[Stored data]
Segment Open
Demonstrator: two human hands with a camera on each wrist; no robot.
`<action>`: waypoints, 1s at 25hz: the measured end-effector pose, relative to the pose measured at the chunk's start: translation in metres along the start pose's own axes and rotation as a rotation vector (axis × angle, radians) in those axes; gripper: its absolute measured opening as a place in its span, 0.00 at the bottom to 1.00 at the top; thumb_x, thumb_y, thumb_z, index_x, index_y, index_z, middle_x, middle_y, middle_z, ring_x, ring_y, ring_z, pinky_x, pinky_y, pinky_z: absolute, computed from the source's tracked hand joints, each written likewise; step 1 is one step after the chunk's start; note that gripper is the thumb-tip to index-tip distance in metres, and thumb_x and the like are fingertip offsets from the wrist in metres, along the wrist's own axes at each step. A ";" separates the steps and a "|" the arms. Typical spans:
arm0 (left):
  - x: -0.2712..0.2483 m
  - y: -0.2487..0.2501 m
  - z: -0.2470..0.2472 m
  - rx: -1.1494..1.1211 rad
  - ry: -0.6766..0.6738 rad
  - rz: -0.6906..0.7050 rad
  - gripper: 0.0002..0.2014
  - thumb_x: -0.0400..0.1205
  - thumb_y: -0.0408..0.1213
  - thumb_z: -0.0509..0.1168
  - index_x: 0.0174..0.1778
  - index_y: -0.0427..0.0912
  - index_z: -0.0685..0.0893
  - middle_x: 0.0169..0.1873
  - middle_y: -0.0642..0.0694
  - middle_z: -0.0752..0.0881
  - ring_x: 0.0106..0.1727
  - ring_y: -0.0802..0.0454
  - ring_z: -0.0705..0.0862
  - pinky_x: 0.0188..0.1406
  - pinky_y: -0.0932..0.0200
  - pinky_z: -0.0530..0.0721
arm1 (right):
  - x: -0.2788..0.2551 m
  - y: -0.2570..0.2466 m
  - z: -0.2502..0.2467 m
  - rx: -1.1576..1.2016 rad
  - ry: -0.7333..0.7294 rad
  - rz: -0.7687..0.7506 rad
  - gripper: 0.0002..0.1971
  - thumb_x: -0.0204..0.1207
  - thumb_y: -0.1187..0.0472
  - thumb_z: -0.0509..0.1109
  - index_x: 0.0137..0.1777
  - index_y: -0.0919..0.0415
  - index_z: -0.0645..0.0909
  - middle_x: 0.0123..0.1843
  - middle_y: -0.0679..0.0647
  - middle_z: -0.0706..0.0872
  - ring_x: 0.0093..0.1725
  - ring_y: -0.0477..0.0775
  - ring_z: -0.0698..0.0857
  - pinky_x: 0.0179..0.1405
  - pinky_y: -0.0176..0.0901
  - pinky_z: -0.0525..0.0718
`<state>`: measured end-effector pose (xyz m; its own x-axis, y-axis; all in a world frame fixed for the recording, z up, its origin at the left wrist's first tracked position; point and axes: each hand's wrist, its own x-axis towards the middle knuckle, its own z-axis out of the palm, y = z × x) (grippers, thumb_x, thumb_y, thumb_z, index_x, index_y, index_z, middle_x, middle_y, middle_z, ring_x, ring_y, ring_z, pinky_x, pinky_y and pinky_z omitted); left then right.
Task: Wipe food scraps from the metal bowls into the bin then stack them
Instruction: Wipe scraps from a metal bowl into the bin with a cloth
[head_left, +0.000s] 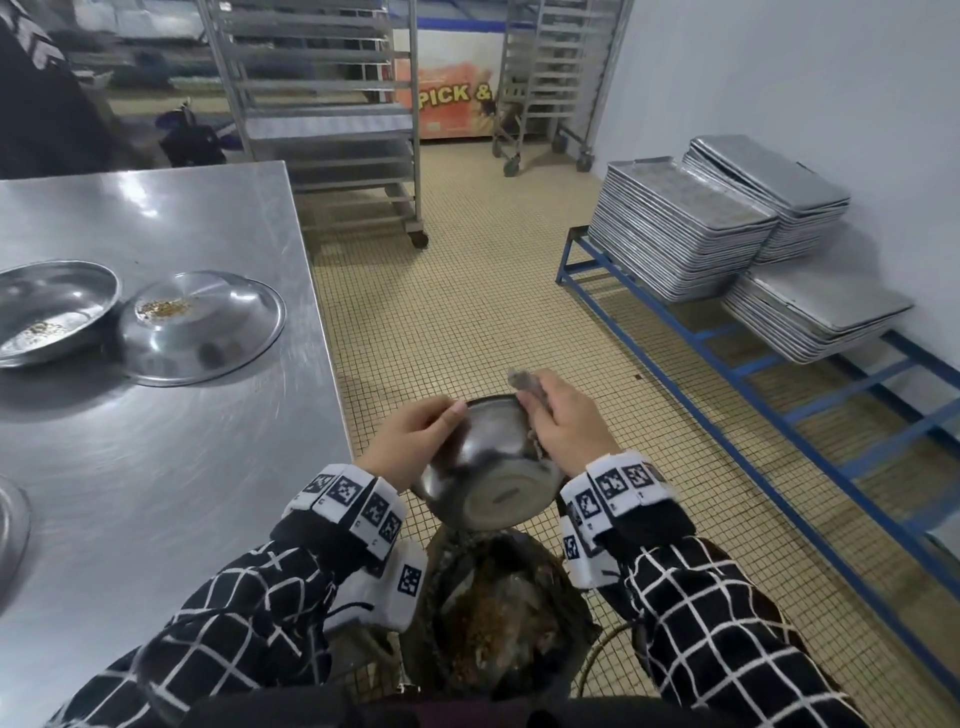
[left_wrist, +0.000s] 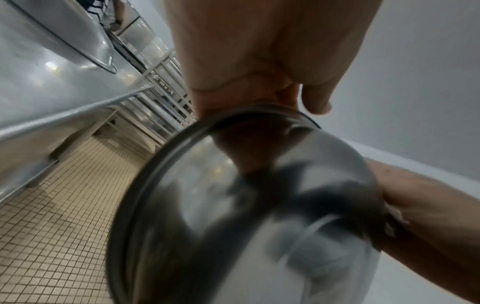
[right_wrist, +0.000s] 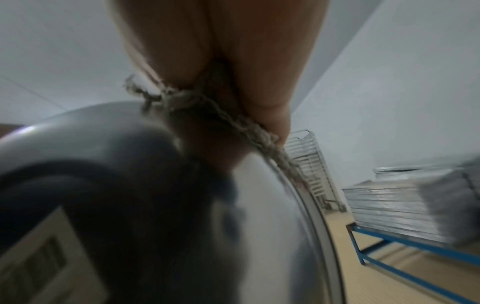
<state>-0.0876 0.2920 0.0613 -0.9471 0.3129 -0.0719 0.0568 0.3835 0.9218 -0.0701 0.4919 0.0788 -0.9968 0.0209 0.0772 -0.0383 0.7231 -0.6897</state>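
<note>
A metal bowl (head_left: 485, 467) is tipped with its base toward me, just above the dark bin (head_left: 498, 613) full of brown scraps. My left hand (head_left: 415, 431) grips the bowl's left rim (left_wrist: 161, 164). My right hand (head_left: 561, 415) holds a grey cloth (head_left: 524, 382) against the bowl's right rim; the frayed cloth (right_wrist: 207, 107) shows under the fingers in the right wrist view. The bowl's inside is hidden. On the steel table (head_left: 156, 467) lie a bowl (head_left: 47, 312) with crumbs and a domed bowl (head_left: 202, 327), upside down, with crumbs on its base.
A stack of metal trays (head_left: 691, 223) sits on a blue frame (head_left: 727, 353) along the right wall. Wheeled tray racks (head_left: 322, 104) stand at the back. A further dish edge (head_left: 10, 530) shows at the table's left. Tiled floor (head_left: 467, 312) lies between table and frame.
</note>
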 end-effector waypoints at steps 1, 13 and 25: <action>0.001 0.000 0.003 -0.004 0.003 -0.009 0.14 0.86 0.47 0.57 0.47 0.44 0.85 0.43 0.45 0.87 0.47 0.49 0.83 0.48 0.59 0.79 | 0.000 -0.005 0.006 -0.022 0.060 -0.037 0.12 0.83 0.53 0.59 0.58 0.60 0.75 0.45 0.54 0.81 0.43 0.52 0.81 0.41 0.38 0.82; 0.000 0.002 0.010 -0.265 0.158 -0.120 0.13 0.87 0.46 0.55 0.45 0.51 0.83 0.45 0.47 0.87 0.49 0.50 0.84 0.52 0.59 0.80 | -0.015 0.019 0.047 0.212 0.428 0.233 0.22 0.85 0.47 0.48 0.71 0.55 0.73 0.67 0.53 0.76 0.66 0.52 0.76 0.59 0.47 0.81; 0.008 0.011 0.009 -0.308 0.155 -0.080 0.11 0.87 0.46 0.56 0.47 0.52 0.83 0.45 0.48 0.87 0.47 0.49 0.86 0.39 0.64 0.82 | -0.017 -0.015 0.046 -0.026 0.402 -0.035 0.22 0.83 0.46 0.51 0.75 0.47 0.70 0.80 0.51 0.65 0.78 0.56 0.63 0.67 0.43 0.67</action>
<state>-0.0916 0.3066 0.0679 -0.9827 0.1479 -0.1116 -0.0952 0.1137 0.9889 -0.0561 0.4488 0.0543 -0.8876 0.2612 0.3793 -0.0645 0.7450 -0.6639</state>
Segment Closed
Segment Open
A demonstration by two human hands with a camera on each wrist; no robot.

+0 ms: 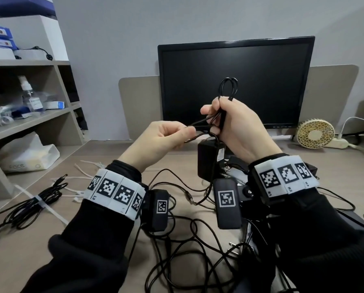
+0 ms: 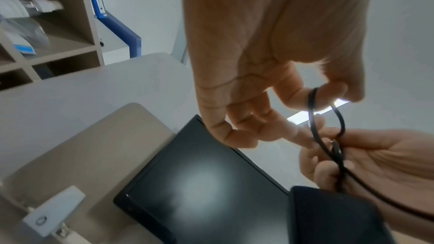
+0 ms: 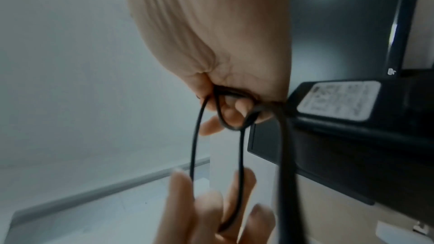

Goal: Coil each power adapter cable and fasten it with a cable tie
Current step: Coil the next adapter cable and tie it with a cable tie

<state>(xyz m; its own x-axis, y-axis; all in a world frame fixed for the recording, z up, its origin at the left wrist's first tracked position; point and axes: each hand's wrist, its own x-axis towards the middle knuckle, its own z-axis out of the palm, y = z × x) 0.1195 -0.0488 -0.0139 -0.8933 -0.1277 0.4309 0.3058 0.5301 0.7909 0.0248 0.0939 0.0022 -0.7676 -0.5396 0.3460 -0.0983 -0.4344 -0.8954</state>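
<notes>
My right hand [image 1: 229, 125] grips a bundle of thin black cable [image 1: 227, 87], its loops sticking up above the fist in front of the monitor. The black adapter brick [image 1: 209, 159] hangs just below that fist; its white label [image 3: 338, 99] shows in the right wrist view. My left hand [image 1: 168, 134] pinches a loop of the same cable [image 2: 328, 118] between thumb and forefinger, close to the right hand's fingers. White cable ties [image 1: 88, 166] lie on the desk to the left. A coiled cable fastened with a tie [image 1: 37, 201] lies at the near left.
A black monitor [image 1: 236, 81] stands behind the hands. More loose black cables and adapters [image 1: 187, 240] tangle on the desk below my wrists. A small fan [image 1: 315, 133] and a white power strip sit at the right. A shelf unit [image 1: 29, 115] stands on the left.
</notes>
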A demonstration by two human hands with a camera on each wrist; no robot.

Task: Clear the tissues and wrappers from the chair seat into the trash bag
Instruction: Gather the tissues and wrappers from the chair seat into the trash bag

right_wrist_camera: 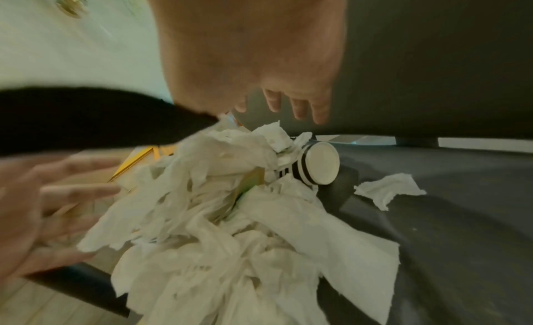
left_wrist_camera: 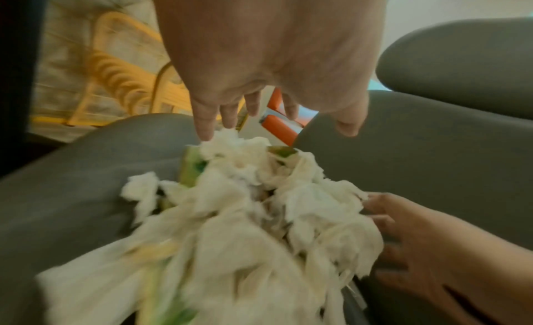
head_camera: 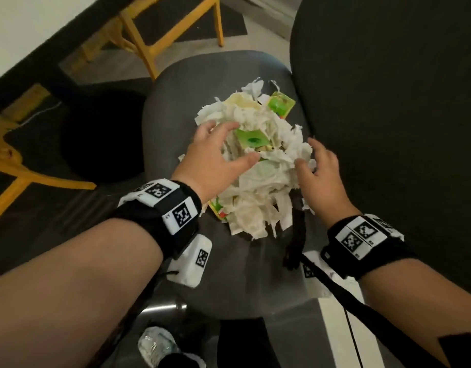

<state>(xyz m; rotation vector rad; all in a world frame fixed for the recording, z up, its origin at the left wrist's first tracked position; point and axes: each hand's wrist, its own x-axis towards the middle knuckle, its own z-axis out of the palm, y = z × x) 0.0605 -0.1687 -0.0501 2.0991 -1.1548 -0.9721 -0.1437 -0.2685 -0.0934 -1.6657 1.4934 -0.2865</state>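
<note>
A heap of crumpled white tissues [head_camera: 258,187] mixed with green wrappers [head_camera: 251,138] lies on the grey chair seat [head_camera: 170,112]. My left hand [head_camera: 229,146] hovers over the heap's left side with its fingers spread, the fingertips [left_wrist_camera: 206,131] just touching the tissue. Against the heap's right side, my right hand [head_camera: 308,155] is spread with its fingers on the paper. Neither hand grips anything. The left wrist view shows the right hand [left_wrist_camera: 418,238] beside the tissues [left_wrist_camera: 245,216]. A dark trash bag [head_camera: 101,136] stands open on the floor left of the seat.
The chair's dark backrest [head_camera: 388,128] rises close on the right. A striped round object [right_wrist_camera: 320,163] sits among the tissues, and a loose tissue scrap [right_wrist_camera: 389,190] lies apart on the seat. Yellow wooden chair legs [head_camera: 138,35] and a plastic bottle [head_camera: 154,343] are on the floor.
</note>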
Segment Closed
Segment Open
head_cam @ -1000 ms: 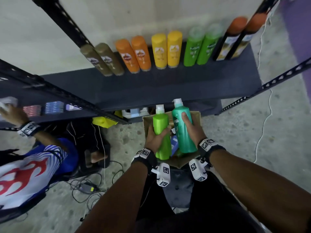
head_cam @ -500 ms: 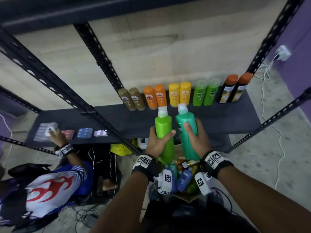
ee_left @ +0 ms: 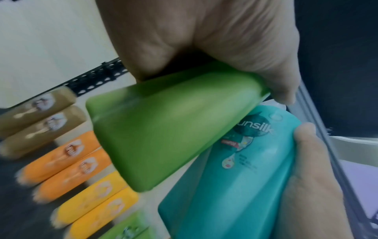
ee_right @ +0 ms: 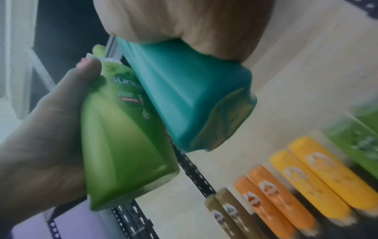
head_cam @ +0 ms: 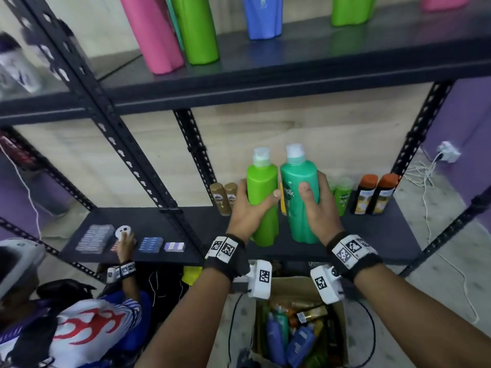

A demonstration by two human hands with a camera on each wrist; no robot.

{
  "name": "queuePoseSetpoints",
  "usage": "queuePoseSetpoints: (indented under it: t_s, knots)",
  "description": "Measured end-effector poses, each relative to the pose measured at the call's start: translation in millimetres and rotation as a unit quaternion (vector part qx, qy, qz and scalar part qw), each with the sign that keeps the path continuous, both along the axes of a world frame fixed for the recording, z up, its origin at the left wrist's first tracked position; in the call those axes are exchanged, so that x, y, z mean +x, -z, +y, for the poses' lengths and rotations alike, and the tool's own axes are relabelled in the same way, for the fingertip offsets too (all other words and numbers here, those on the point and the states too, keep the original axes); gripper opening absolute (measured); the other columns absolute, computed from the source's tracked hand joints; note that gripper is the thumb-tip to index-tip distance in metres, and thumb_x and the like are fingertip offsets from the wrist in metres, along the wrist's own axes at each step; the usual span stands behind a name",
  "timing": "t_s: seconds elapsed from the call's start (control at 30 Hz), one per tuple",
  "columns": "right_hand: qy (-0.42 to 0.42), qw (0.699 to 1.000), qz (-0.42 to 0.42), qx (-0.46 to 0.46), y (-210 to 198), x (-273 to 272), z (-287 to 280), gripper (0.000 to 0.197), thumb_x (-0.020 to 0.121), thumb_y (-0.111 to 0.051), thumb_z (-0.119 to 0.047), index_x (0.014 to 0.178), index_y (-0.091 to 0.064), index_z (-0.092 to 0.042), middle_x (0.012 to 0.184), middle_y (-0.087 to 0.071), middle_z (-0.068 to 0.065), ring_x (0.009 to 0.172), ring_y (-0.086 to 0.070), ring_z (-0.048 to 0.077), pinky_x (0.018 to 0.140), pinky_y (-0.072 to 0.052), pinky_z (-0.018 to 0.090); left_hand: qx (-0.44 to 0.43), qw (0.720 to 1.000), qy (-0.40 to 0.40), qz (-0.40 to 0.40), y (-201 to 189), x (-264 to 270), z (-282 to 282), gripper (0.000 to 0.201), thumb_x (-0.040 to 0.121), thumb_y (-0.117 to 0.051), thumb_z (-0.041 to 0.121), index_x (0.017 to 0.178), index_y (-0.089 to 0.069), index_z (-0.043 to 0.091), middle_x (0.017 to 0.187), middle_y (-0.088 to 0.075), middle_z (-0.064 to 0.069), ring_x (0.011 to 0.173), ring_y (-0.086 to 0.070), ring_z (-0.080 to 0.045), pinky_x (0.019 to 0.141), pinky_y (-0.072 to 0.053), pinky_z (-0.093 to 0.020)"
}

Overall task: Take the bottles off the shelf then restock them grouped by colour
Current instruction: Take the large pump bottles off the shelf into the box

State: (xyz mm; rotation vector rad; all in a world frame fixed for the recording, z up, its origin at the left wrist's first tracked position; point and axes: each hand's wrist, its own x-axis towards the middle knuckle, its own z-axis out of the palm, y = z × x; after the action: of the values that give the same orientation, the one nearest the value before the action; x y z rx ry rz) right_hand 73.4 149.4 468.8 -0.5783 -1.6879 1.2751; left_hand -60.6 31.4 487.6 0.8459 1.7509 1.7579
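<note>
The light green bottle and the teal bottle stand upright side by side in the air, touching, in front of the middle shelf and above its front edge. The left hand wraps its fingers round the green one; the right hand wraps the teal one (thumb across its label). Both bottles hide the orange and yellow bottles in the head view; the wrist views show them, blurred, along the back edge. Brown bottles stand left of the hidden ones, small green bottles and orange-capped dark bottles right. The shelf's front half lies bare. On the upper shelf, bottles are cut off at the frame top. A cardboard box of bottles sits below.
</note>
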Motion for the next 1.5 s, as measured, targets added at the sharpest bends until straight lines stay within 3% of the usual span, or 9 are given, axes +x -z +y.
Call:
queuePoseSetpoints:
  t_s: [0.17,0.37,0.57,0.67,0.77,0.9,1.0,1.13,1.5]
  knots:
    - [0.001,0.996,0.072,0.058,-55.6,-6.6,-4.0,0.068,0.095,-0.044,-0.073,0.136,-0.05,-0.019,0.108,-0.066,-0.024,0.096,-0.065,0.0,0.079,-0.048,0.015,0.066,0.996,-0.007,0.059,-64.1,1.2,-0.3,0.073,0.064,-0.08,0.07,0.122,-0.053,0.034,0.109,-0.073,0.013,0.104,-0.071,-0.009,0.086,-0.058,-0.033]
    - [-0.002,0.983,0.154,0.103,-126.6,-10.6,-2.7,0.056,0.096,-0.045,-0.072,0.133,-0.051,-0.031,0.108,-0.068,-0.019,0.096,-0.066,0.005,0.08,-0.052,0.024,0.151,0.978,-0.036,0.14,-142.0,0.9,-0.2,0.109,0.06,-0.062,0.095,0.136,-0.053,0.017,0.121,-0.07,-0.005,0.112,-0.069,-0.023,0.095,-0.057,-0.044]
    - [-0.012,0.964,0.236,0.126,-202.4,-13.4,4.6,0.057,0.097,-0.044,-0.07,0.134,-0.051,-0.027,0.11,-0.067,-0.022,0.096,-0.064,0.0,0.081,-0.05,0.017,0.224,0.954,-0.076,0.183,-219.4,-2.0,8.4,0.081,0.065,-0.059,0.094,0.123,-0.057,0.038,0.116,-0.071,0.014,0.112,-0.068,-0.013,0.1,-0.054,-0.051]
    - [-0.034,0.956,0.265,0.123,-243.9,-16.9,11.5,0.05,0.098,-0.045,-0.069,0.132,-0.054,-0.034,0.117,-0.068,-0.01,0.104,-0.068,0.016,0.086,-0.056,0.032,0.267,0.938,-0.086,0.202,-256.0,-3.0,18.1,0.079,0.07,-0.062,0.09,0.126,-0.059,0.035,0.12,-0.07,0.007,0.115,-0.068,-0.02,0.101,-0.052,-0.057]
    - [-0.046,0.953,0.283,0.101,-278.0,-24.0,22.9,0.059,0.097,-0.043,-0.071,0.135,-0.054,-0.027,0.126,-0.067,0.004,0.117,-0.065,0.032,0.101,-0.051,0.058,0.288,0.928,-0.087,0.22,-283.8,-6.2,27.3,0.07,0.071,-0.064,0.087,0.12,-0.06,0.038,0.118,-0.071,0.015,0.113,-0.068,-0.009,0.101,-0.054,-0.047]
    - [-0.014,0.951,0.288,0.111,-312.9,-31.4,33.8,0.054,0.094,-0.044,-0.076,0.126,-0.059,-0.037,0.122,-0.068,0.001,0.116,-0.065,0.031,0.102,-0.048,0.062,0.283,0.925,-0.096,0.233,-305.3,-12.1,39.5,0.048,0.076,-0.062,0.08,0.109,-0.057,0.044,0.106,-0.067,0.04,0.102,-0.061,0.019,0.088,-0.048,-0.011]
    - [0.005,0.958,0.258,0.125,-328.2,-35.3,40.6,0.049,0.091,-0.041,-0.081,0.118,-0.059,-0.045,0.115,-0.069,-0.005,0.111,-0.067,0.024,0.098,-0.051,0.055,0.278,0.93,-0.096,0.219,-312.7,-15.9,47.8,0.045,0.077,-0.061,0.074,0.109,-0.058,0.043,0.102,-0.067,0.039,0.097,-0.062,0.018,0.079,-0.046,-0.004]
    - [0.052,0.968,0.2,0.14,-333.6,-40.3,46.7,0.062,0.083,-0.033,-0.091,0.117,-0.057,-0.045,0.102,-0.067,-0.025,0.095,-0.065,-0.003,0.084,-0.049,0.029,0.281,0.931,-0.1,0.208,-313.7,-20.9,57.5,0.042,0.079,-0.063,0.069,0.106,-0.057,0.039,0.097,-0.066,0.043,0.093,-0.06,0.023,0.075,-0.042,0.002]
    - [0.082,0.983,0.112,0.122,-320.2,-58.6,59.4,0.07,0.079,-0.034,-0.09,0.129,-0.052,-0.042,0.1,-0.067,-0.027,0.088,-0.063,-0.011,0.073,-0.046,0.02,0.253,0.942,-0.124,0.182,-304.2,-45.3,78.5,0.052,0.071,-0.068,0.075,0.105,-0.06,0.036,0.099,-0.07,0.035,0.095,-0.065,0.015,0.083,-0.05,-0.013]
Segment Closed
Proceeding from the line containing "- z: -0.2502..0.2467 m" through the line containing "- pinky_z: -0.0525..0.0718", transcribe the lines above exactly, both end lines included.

[Response to this task]
  - z: -0.2502..0.2467 m
  - rx: -1.1576..1.2016 rad
  - ry: -0.7333..0.7294 rad
  - rz: -0.7687..0.7506 rad
  - gripper: 0.0002..0.1971
  - thumb_x: -0.0204..0.1207
  - thumb_y: -0.1187..0.0472
  - thumb_z: -0.0509..0.1109
  - index_x: 0.0137..0.1777
  - index_y: -0.0919..0.0415
  - index_z: -0.0645..0.0909
  - middle_x: 0.0123..0.1843
  - middle_y: -0.0679..0.0647
  - middle_z: -0.0706..0.0872
  - ring_x: 0.0093..0.1725
  - ring_y: -0.0477..0.0775
  - ring_z: -0.0698..0.0857
  - pinky_x: 0.0179..0.1405
  - pinky_y: -0.0176..0.0901
  - pinky_z: -0.0525..0.0718

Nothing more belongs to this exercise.